Zwei Drittel der befragten Fonds machten auch Angaben zu ihrer Liquiditätsquote. 20 dieser 33 Fonds gaben an, dass sie vergleichsweise niedrige Liquiditätsquoten von maximal fünf Prozent ansteuern. Nur sieben Fonds planen Liquiditätsquoten zwischen 15 und 20 Prozent.
Niedrigere Renditen
Die Mehrzahl der von Scope befragten institutionellen Immobilienfonds erwartet in diesem Jahr auch niedrigere Renditen. Nur sechs Prozent der Umfrageteilnehmer prognostizieren eine BVI-Rendite zwischen fünf Prozent und sechs Prozent. 36 Prozent gehen dagegen von weniger als drei Prozent aus. Die meisten Asset-Manager erwarten einen Mittelwert von drei bis fünf Prozent Rendite.
Unter den 58 befragten Fonds machten 34 auch Angaben zur Ausschüttungsrendite. Fast zwei Drittel der Fonds erwarten Ausschüttungsrenditen zwischen 3,0 Prozent und 4,5 Prozent. Der Durchschnitt der Fonds liegt bei 3,8 Prozent.

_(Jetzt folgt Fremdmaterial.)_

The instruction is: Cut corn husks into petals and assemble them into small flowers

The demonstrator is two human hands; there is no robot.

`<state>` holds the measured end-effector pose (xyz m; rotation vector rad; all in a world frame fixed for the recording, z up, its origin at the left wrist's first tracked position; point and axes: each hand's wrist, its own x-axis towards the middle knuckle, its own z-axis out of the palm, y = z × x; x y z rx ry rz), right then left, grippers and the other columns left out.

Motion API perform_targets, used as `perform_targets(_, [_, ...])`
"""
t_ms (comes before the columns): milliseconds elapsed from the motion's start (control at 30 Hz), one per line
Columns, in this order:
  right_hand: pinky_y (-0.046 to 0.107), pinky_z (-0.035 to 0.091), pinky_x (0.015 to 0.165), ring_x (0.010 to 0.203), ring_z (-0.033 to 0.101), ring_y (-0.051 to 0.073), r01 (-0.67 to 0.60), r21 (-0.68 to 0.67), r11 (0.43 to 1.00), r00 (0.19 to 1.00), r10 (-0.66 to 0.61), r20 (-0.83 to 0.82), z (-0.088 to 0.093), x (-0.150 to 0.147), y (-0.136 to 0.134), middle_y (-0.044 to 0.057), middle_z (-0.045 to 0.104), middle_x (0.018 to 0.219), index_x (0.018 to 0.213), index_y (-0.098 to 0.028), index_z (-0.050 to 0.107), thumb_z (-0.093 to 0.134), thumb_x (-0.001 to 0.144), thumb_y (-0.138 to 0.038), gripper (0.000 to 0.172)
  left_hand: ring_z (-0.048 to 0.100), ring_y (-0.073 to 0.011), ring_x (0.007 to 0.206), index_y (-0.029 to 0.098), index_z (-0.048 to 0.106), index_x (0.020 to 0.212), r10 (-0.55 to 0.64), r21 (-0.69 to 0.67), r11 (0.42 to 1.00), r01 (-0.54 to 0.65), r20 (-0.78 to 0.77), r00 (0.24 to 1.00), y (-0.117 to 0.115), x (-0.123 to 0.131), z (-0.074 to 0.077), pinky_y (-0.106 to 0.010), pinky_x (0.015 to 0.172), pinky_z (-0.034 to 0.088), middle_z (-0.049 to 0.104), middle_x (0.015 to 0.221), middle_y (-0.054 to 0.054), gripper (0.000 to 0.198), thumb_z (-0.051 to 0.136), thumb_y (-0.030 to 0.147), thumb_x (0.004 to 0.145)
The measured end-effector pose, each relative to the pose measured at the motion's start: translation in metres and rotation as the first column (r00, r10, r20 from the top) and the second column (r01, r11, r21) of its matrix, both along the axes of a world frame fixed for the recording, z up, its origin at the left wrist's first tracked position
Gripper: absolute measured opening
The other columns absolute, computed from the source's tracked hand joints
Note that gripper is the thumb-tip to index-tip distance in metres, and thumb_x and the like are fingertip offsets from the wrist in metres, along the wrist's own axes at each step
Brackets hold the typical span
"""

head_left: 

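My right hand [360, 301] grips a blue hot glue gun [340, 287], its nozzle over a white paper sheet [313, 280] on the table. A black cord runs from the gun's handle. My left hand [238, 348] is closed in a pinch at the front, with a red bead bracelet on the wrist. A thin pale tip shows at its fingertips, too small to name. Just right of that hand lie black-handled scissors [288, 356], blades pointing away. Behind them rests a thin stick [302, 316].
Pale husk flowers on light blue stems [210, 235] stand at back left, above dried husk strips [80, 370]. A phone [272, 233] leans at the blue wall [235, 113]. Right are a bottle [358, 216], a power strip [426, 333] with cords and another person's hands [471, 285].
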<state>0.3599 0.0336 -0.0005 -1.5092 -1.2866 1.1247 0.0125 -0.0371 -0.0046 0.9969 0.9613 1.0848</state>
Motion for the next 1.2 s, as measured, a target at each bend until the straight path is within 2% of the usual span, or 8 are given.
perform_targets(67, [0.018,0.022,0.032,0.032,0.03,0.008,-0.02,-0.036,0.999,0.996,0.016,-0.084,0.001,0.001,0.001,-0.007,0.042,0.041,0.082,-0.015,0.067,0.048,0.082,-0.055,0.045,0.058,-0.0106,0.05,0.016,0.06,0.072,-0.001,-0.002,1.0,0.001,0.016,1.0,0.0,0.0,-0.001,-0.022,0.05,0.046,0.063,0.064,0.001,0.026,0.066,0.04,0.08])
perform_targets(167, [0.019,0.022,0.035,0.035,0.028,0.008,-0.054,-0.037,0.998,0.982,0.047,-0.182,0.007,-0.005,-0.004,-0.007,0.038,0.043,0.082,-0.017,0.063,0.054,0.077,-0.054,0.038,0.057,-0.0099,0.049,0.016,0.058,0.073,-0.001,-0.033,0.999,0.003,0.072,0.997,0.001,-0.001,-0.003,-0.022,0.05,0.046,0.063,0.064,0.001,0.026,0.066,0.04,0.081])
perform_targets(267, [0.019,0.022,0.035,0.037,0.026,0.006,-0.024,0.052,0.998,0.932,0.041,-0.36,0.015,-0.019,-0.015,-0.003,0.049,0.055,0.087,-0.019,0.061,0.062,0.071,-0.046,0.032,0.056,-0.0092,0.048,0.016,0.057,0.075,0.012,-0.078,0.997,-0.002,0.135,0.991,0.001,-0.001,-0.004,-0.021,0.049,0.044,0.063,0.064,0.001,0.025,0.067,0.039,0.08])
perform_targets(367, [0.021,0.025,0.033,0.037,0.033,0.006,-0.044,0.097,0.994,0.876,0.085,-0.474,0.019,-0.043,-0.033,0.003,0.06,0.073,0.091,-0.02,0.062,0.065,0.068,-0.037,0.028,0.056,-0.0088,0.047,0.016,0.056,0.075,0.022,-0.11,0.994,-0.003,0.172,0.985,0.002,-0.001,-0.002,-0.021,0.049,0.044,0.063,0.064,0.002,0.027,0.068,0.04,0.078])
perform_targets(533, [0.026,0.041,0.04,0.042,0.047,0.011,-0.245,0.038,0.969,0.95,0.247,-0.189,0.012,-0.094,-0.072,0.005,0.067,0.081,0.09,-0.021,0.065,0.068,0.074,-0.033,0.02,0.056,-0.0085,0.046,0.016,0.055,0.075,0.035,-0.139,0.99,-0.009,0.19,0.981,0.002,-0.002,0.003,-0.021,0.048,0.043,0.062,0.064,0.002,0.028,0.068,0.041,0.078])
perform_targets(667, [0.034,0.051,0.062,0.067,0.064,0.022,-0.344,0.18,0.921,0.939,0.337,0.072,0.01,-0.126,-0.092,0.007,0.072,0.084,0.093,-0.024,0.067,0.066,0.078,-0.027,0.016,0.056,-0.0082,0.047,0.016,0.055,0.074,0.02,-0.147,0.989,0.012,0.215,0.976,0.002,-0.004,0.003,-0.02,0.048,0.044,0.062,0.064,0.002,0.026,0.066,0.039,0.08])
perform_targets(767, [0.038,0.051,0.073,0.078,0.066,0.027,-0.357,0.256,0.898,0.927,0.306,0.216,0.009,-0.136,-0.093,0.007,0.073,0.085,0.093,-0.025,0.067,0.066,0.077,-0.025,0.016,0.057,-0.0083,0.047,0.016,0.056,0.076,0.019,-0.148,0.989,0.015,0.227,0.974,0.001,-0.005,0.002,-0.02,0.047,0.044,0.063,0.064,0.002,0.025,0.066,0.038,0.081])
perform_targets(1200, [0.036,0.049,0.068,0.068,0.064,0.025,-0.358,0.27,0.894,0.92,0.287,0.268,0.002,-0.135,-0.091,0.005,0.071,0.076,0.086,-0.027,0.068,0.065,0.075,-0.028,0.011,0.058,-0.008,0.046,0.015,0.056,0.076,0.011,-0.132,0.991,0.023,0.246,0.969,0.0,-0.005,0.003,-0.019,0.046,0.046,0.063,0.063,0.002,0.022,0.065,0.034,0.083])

Das sind 0,3 Prozentpunkte weniger als im Vorjahr und auch weniger als die erwartete IRR- beziehungsweise BVI-Rendite. „Das zeigt, dass die Fondsmanager eine zusätzliche Wertschöpfungskomponente einplanen – insbesondere Wertzuwächse der Fondsimmobilien“, kommentiert Scope-Analystin Sonja Knorr.